The American, who was playing in place of Steve Johnson, beat sixth-ranked Marin Cilic 6-7 (2), 7-6 (6), 6-3, 6-4 Sunday to even the best-of-five series at 2-2.
Croatia’s Borna Coric was to face Davis Cup rookie Frances Tiafoe in the decisive fifth rubber.
The winner will face France in the Nov. 23-25 final.
After winning the opening set, Cilic wasted a 6-1 lead in the second-set tiebreak, then completely fell apart with a series of errors under pressure from the big-serving Querrey.
“I just hung in there,” said Querrey, who jumped into the arms of U.S. captain Jim Courier to celebrate. “After being 6-1 down in the tiebreak, I just played aggressively and from then on the pressure just builds.”

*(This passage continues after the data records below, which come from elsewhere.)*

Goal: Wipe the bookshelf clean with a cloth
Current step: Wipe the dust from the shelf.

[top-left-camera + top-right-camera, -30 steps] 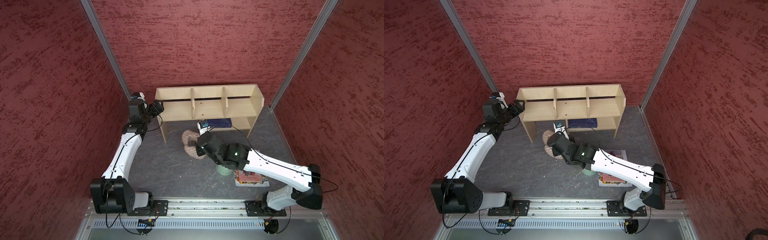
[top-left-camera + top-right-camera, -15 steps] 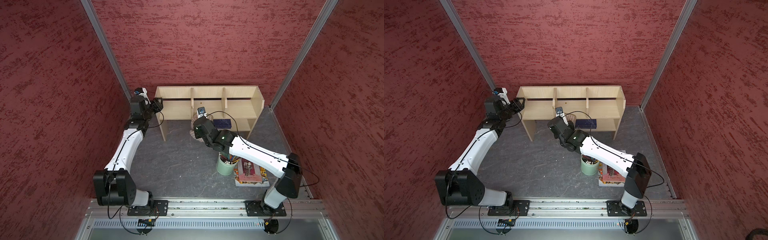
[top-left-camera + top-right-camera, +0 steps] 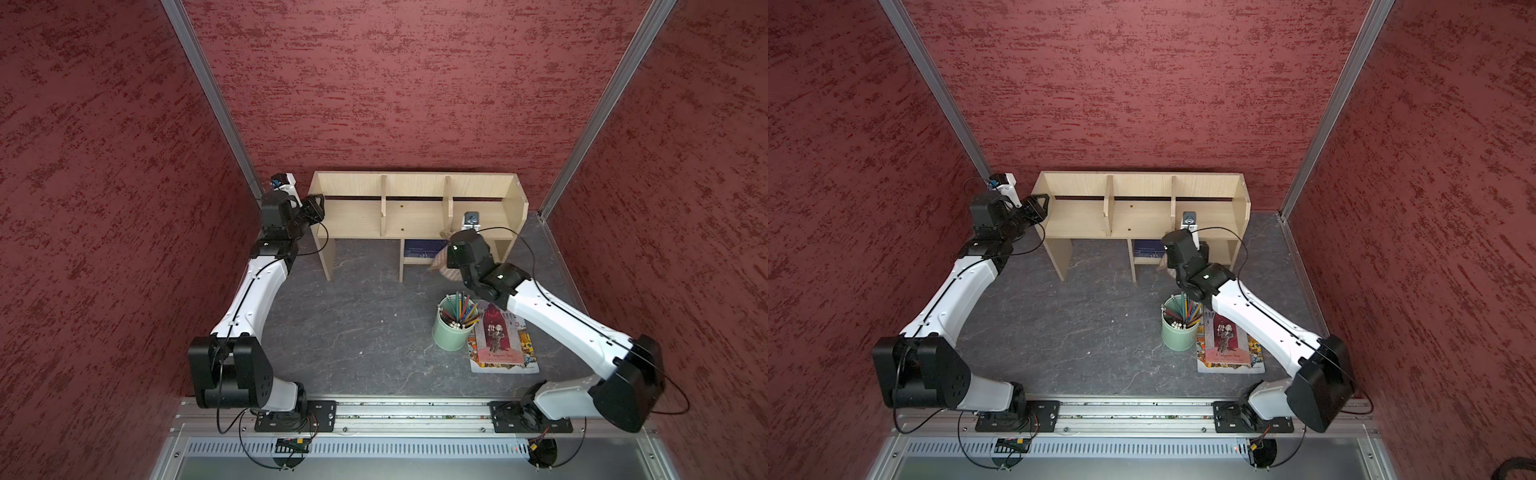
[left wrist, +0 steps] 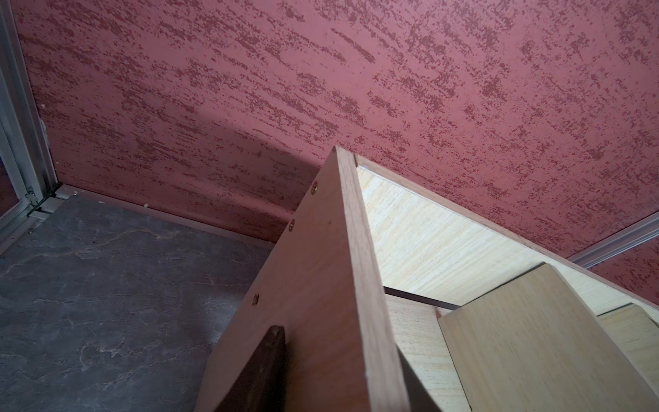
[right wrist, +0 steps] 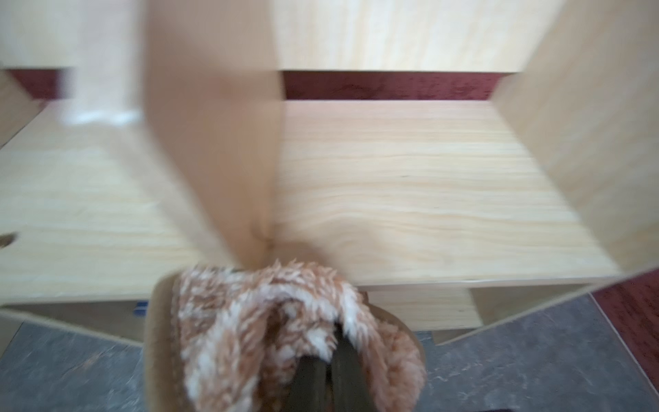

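The light wood bookshelf (image 3: 353, 216) stands against the back wall, seen in both top views (image 3: 1075, 218). My left gripper (image 3: 318, 208) straddles its left end panel (image 4: 321, 285). One dark finger (image 4: 265, 371) lies flat on the panel's outer face, and the other is hidden behind the panel. My right gripper (image 5: 326, 364) is shut on the fluffy tan-and-white cloth (image 5: 256, 321). It holds the cloth at the front edge of the top board (image 5: 410, 185), by the foot of the right divider. The cloth (image 3: 440, 259) hangs below that wrist.
A green cup of pencils (image 3: 453, 328) and a colourful magazine (image 3: 503, 345) sit on the grey floor under my right forearm. A dark blue book (image 3: 419, 249) lies on the small lower shelf. Red walls close in on three sides.
My right arm lifted the cloth from the floor before the shelf and carried it right to the right divider. My left gripper moved onto the shelf's left end and its jaws narrowed.
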Robot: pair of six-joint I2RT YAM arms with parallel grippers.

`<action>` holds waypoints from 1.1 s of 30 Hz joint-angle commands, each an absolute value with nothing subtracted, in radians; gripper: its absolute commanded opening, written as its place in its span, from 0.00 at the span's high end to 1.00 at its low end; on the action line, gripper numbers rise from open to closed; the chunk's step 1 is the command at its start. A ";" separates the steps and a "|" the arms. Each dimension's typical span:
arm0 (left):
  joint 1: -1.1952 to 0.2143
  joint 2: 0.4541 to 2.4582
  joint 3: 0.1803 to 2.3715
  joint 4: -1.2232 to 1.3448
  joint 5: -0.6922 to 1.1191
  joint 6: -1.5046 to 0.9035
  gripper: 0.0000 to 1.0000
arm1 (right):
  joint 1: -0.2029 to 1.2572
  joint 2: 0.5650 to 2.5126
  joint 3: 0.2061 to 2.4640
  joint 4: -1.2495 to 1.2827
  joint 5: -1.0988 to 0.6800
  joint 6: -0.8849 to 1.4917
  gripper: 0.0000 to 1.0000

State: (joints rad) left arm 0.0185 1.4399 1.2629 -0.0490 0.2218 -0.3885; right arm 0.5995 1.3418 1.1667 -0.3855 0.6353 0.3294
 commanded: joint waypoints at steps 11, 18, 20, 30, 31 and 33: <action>0.020 1.456 1.253 -0.054 0.247 -0.446 0.81 | 0.360 1.260 1.083 -0.349 0.409 0.307 1.00; 0.011 1.449 1.258 -0.058 0.250 -0.448 0.90 | 0.517 1.287 1.057 -0.214 0.298 0.321 1.00; 0.011 1.448 1.257 -0.058 0.248 -0.447 0.93 | 0.574 1.318 1.072 -0.197 0.294 0.303 1.00; 0.012 1.444 1.254 -0.058 0.245 -0.439 1.00 | 0.770 1.566 1.207 -0.134 0.216 0.242 1.00; 0.013 1.443 1.253 -0.059 0.244 -0.439 1.00 | 0.780 1.591 1.228 -0.135 0.208 0.242 1.00; 0.014 1.442 1.251 -0.059 0.244 -0.441 1.00 | 0.797 1.643 1.279 -0.156 0.213 0.239 1.00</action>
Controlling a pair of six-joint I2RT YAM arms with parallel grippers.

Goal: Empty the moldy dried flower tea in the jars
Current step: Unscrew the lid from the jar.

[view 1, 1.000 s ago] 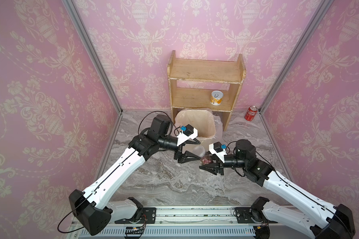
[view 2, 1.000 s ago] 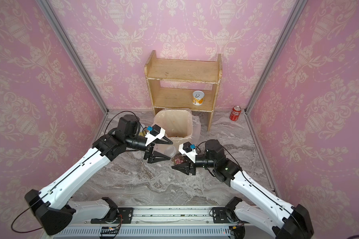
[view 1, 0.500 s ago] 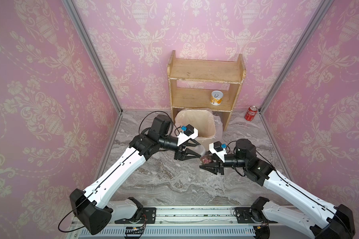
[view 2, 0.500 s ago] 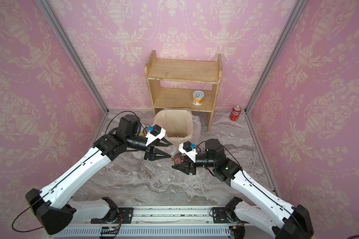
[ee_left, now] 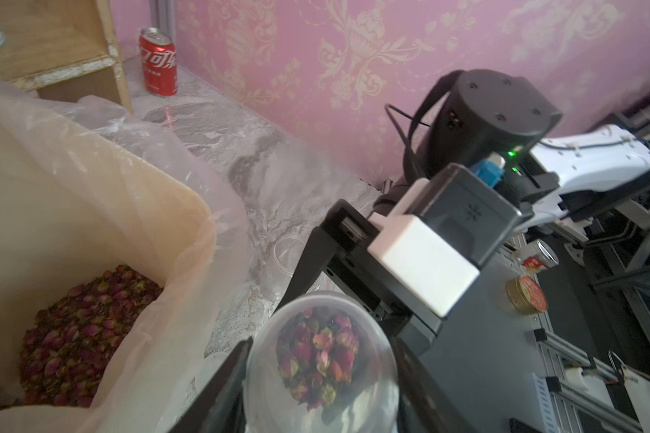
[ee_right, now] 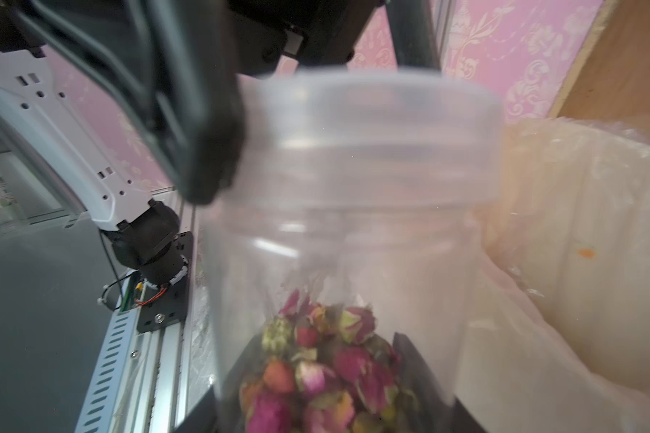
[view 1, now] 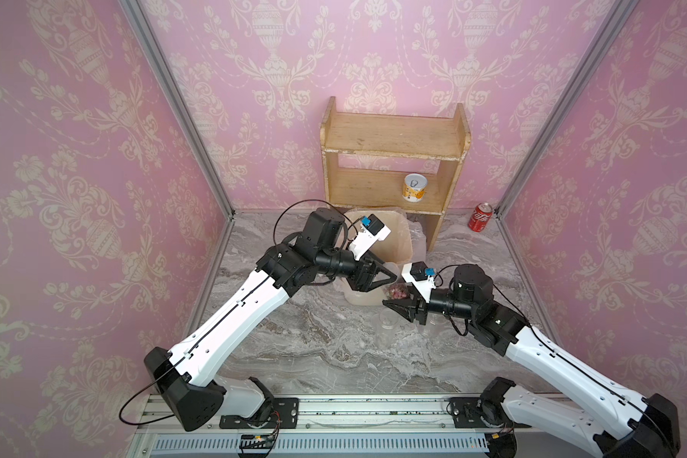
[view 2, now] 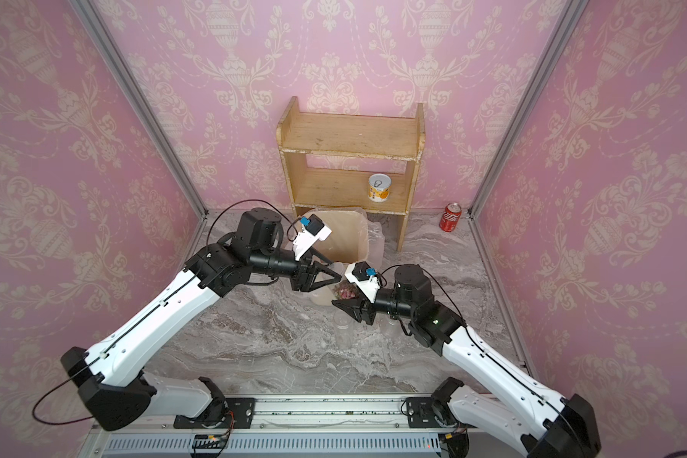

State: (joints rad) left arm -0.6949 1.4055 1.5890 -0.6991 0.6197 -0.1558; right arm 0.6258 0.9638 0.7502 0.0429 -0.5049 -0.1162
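At 5 o'clock of the beige lined bin (view 1: 408, 238) holding pinkish dried buds (ee_left: 72, 337), the last filled clear jar (ee_right: 353, 262) was clenched by the right gripper (ee_right: 312, 378), its translucent lid (ee_right: 372, 131), still on, by the left gripper (ee_left: 320, 360), two empty clear jars (view 1: 387, 323) at 6 o'clock.

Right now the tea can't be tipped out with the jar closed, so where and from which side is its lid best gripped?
Grip the lid by its short side wall, across its width, coming in from over its flat top: it is a shallow round cap facing up on the jar, whose lower body the right gripper holds.
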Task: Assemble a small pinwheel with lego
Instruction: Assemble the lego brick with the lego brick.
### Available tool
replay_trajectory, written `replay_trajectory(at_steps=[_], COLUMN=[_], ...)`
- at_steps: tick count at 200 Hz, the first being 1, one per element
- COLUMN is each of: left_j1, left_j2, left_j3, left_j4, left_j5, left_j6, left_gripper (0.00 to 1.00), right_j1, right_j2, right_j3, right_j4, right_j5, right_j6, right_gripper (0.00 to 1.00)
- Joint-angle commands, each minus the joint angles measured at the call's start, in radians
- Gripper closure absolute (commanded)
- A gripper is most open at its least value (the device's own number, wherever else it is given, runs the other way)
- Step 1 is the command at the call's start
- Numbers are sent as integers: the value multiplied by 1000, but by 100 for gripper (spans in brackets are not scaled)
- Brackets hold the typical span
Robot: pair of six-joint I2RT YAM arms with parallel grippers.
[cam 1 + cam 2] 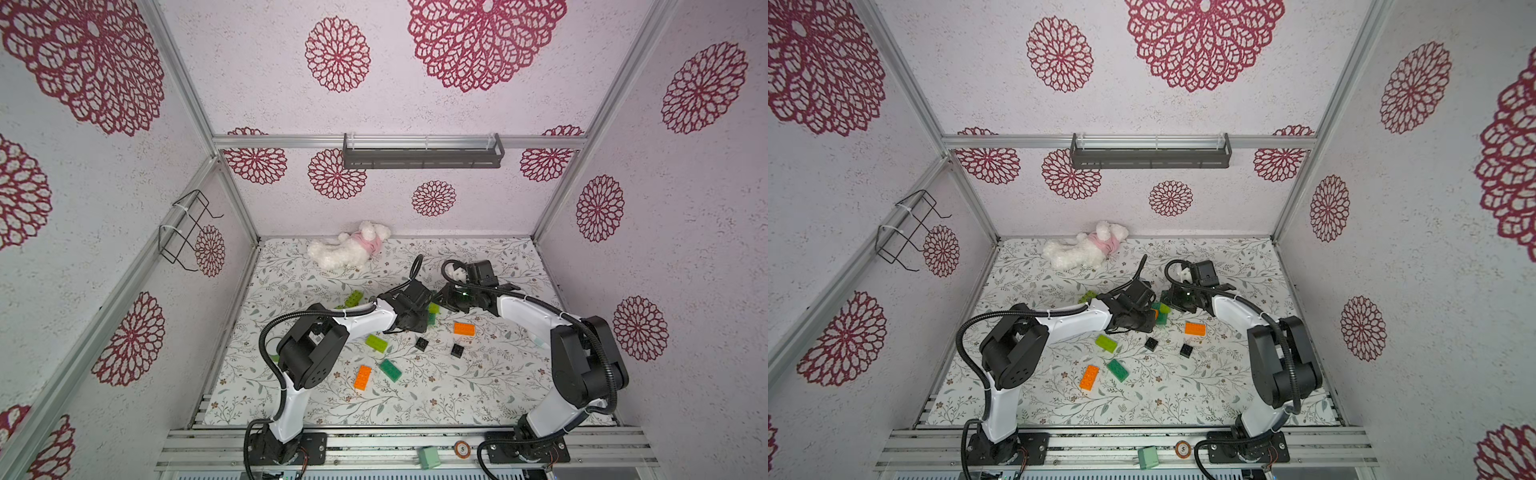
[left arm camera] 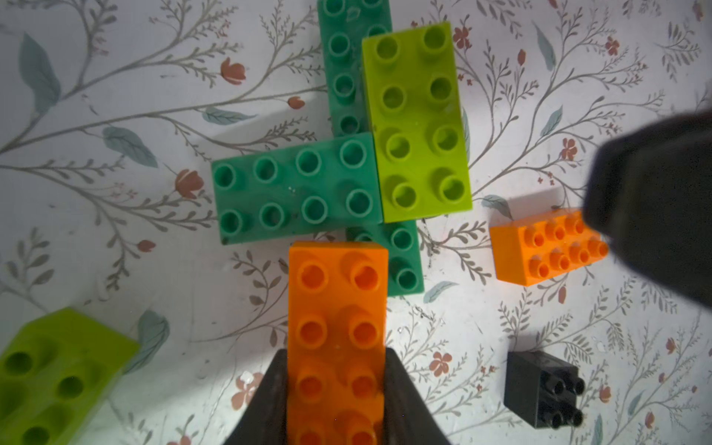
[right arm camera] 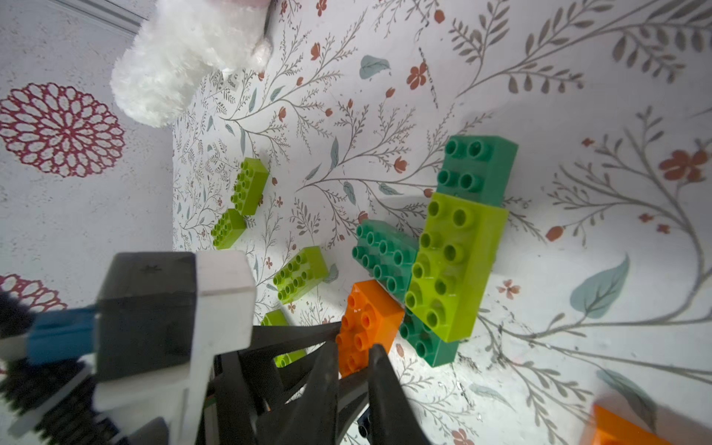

Chair umpire Carlos Ramos issued a code violation to Croatia after Cilic slammed his racket to the clay and mangled the frame late in the third set.
Since it was the first violation of the match, it was only a warning. No points were deducted and Cilic did not exchange any words with Ramos.
Ramos was also the umpire who gave Serena Williams three code violations in her straight-set loss to Naomi Osaka during last weekend’s U.S. Open final. The American great argued she wasn’t being treated the same as some male players.
It was a memorable win for Querrey, who had never beaten Cilic in six previous meetings and whose ranking has fallen from 11th to No. 61 this year.
Querrey’s previous match was a first-round loss to Andreas Seppi at the U.S. Open in which he retired in the fourth set due to cramps.
“It’s one of the best matches of my career. That’s for sure,” Querrey said. “Considering my year, it’s been tough lately so this is a huge boost.”
In a matchup featuring two players standing 6-foot-6, Querrey was the more efficient server. While both struck 16 aces, Querrey led in every other category and averaged 132 mph on his first serves to Cilic’s 126 mph.
A 32-time champion, the U.S. is aiming to reach its first final since winning the title in 2007. Croatia, which won its only title in 2005, is looking to reach its second final in three years.
Croatia has won all four previous meetings.